Work to be completed: From the entries below, copy each line in which the word "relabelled" occurs.
── Data supplied
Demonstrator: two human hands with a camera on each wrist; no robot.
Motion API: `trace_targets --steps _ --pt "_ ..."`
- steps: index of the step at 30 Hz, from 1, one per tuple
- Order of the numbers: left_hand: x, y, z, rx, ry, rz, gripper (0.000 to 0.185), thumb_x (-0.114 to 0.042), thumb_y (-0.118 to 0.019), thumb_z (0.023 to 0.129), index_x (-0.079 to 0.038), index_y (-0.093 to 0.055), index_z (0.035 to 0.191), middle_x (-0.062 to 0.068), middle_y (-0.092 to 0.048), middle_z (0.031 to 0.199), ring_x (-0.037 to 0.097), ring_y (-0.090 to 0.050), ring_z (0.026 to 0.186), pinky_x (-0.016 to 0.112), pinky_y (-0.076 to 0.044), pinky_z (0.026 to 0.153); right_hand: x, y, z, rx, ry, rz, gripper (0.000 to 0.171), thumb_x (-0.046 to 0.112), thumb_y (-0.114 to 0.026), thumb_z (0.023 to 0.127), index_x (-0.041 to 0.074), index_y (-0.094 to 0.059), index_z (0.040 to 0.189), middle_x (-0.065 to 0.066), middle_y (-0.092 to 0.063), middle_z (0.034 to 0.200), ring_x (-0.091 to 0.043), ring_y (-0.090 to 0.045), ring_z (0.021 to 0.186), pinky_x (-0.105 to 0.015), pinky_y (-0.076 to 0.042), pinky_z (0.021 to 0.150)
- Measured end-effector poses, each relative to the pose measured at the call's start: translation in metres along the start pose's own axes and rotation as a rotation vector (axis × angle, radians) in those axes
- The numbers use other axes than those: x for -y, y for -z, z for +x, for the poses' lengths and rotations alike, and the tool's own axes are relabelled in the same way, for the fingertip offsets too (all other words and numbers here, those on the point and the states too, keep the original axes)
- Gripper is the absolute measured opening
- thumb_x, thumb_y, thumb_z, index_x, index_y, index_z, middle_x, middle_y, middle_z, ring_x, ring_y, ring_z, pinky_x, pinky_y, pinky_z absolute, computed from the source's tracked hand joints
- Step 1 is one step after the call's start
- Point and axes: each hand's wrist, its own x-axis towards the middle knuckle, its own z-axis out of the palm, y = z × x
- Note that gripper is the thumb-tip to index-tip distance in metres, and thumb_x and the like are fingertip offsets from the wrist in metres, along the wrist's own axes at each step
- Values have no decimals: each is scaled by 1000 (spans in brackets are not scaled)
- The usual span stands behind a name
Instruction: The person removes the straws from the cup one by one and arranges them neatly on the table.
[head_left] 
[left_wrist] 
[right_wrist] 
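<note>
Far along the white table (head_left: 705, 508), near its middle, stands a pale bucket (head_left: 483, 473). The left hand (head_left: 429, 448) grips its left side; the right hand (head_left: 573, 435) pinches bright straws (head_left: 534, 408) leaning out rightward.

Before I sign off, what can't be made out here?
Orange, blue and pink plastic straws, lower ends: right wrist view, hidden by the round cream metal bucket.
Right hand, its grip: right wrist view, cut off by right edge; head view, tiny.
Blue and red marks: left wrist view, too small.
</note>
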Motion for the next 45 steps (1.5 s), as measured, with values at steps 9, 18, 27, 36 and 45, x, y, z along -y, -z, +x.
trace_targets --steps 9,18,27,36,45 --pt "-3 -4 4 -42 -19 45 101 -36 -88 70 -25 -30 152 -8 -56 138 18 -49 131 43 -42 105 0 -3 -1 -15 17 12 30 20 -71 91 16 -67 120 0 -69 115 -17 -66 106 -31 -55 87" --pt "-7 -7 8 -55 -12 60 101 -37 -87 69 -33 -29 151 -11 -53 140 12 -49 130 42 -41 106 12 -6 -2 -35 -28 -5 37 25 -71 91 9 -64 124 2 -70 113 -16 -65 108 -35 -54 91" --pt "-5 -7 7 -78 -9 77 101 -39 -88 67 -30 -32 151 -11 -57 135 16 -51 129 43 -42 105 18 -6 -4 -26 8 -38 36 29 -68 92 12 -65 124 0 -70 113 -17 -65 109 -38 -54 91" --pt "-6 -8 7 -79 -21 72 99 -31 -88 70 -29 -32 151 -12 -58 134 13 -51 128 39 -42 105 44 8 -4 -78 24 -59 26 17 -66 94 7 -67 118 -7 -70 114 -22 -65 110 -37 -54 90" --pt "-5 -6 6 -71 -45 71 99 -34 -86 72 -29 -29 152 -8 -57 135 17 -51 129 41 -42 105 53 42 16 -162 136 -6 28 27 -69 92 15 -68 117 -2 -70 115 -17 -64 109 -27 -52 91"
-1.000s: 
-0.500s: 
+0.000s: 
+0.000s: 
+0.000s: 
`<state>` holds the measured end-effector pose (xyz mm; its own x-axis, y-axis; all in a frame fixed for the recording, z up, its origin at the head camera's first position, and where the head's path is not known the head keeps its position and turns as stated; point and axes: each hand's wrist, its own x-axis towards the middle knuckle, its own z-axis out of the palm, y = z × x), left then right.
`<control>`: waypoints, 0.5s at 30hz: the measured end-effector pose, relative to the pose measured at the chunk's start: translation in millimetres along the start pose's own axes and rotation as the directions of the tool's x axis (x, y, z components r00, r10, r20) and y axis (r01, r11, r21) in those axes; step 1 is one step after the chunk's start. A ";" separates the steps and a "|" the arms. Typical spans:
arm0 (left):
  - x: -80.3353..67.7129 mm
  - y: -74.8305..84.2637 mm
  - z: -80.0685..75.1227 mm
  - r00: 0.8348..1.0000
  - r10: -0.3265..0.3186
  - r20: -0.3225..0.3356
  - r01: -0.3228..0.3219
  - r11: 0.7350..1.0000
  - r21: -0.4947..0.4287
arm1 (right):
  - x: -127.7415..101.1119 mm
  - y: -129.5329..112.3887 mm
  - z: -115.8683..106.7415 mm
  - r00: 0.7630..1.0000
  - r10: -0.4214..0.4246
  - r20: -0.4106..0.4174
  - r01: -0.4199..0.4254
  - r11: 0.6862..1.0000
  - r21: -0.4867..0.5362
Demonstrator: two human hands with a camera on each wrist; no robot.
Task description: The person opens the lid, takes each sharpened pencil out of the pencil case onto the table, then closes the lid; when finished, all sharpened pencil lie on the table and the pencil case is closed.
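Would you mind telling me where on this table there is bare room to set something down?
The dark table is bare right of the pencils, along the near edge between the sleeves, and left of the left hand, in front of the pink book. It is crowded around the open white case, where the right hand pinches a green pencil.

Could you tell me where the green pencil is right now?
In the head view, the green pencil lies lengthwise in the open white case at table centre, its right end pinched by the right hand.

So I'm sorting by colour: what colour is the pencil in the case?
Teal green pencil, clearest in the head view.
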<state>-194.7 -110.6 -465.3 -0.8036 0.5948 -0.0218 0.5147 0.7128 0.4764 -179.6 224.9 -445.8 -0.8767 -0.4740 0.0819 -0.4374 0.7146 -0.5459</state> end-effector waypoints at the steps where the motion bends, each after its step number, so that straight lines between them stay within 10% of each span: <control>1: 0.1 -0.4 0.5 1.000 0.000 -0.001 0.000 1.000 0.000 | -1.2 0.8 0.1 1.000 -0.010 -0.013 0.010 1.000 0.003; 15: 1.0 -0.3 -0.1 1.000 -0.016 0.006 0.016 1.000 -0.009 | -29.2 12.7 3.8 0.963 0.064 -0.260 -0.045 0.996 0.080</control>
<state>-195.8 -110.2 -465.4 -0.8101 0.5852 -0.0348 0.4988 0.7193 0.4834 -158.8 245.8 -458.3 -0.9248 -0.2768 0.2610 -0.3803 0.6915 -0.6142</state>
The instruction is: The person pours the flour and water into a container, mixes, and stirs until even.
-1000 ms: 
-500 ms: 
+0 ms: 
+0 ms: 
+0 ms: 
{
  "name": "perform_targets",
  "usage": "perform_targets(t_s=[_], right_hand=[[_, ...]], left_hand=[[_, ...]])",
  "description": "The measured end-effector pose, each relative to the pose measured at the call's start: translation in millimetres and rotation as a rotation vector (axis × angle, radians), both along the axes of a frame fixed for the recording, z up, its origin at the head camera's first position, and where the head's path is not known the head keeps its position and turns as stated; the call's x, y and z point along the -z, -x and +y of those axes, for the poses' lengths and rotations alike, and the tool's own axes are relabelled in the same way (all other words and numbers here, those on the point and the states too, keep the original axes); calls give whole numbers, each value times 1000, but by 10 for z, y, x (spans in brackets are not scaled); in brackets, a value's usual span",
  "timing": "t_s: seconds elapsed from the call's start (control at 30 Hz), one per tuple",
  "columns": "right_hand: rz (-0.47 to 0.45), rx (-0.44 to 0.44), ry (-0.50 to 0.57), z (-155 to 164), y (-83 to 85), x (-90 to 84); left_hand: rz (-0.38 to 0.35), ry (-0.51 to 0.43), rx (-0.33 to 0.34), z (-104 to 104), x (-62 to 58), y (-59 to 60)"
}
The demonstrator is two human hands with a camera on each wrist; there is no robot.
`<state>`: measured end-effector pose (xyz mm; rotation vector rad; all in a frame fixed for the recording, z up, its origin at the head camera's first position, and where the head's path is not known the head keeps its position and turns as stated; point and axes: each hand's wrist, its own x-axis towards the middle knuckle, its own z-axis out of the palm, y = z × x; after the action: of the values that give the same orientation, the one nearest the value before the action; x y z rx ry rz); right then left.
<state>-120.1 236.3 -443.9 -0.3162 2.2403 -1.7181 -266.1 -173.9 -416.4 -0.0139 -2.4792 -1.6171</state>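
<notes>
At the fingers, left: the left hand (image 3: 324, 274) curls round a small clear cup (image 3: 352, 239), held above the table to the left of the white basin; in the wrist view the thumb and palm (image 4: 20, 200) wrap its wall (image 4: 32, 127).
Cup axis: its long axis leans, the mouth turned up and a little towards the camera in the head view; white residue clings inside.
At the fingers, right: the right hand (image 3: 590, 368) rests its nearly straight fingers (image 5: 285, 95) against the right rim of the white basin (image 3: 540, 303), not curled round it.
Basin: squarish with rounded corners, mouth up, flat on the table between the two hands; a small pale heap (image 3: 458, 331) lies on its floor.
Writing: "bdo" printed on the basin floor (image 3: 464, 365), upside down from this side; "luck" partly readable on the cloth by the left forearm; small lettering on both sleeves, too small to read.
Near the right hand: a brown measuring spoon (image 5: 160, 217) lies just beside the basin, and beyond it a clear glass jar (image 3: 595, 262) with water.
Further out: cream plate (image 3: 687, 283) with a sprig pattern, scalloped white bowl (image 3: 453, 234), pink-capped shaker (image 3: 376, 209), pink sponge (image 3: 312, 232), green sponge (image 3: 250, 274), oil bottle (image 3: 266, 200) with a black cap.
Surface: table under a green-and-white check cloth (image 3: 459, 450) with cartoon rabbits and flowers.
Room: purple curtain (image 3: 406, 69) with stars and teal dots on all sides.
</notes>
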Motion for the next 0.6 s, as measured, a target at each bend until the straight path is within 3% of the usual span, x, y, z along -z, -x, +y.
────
Written response:
- The numbers use other axes than those: x for -y, y for -z, z for +x, for the poses' lengths and rotations alike, and the tool's own axes are relabelled in the same way, for the fingertip offsets too (all other words and numbers here, those on the point and the states too, keep the original axes)
  "description": "The measured end-effector pose, each relative to the pose measured at the call's start: translation in millimetres and rotation as a rotation vector (axis × angle, radians), both along the axes of a frame fixed for the recording, z up, its origin at the head camera's first position, and where the head's path is not known the head keeps its position and turns as stated; the call's x, y and z point along the -z, -x and +y of those axes, for the poses' lengths and rotations alike, and the tool's own axes are relabelled in the same way (all other words and numbers here, those on the point and the states too, keep the original axes); calls give whole numbers, each value times 1000, but by 10 for z, y, x (spans in brackets are not scaled); in brackets, a value's usual span",

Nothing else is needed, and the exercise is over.